La mécanique raciste à l’œuvre
Trois morts. Trois tentatives de meurtre. Le bilan des crimes racistes en 2025 donne froid dans le dos. Dans ce climat, Bali Bagayoko devient la cible d’une campagne de dénigrement inédite.
Sur CNews, Jean Doré et Michel Onfray franchissent la ligne jaune. "Nous sommes des mammifères sociaux de la famille des grands singes", assène Doré. Onfray parle de "tribu primitive". Des mots qui résonnent comme un écho sinistre.
Delphine Gardet, autrice de Le corps noir de la République, le confirme : animaliser les personnes noires est une vieille technique raciste. Une façon de les exclure de l’humanité. CNews ne l’ignore pas. Et pourtant.
"Pourquoi ces propos brûlent-ils autant ?" interroge Soline Brun, sociologue au CNRS. Réponse : ils installent une hiérarchie des vies. Les Noirs — surtout à peau foncée — y occupent systématiquement la dernière place. Menace. Danger. Les stéréotypes collent à la peau. Exactement ce qui se joue avec Bagayoko.
Le gouvernement : une omerta calculée
Silence radio. Face à la déferlante, l’exécutif joue les sourds. Certains ministres ajoutent de l’huile sur le feu.

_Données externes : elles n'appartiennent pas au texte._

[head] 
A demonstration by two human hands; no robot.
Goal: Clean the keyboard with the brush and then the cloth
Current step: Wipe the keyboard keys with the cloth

David Amiel, ministre de l'Action et des Comptes publics, accuse Bagayoko de vouloir "renvoyer des agents publics". Une contre-vérité. Le maire a toujours précisé que les départs se feraient sur demande.
Laurent Nunez, ministre de l'Intérieur, condamne mollement. Entre deux phrases, il glisse un "petit taquet" à la France insoumise. Subtile diversion.
Quant à Aurore Bergé, ministre de la Lutte contre les discriminations, elle reste muette pendant 24 minutes d’interview. Quand elle parle enfin, c’est pour reprendre les accusations d’Amiel. Zéro mention des attaques racistes.
Et Macron ? Son entourage assure qu’il "condamne toutes les formes de racisme". Mais sur Bagayoko, l’Élysée ferme les yeux. Voilà.
Pourquoi tant de haine ? La peur des privilégiés
Herbert Blumer a théorisé ça en 1958. Les groupes dominants défendent leurs avantages comme des chiens leur os. Postes. Richesse. Pouvoir.
L’élection de maires racisés comme Bagayoko fait trembler l’establishment. Johann Usésé, chroniqueur de CNews, craque : "Est-ce que la France est encore mon pays ?" La peur est palpable.
Même mécanique que le patriarcat. Même refus de partager. Derrière le racisme, il y a toujours des intérêts bien matériels.
Le plafond de verre craque — et ça fait mal
Bagayoko à Saint-Denis. D’autres maires racisés dans de grandes villes. Une première.
Les réactions le montrent : l’ancien monde panique. Insultes. Désinformation. Stratégie du chaos. Des signes qui ne trompent pas.
Le plafond de verre se fissure. Lentement. Trop lentement. Mais chaque craquement déclenche une volée de boulets rouges.
Conclusion : la bataille sera longue
Le racisme n’est pas qu’une idéologie. C’est un système de privilèges à défendre coûte que coûte.
Les attaques contre Bagayoko le prouvent. Chaque pas vers l’égalité déclenche une contre-offensive brutale.
La bonne nouvelle ? Les lignes bougent. La mauvaise ? Les réactionnaires ne lâcheront pas le morceau sans combattre.
Une chose est sûre : le silence complice de CNews et du gouvernement restera dans les annales. Comme un aveu.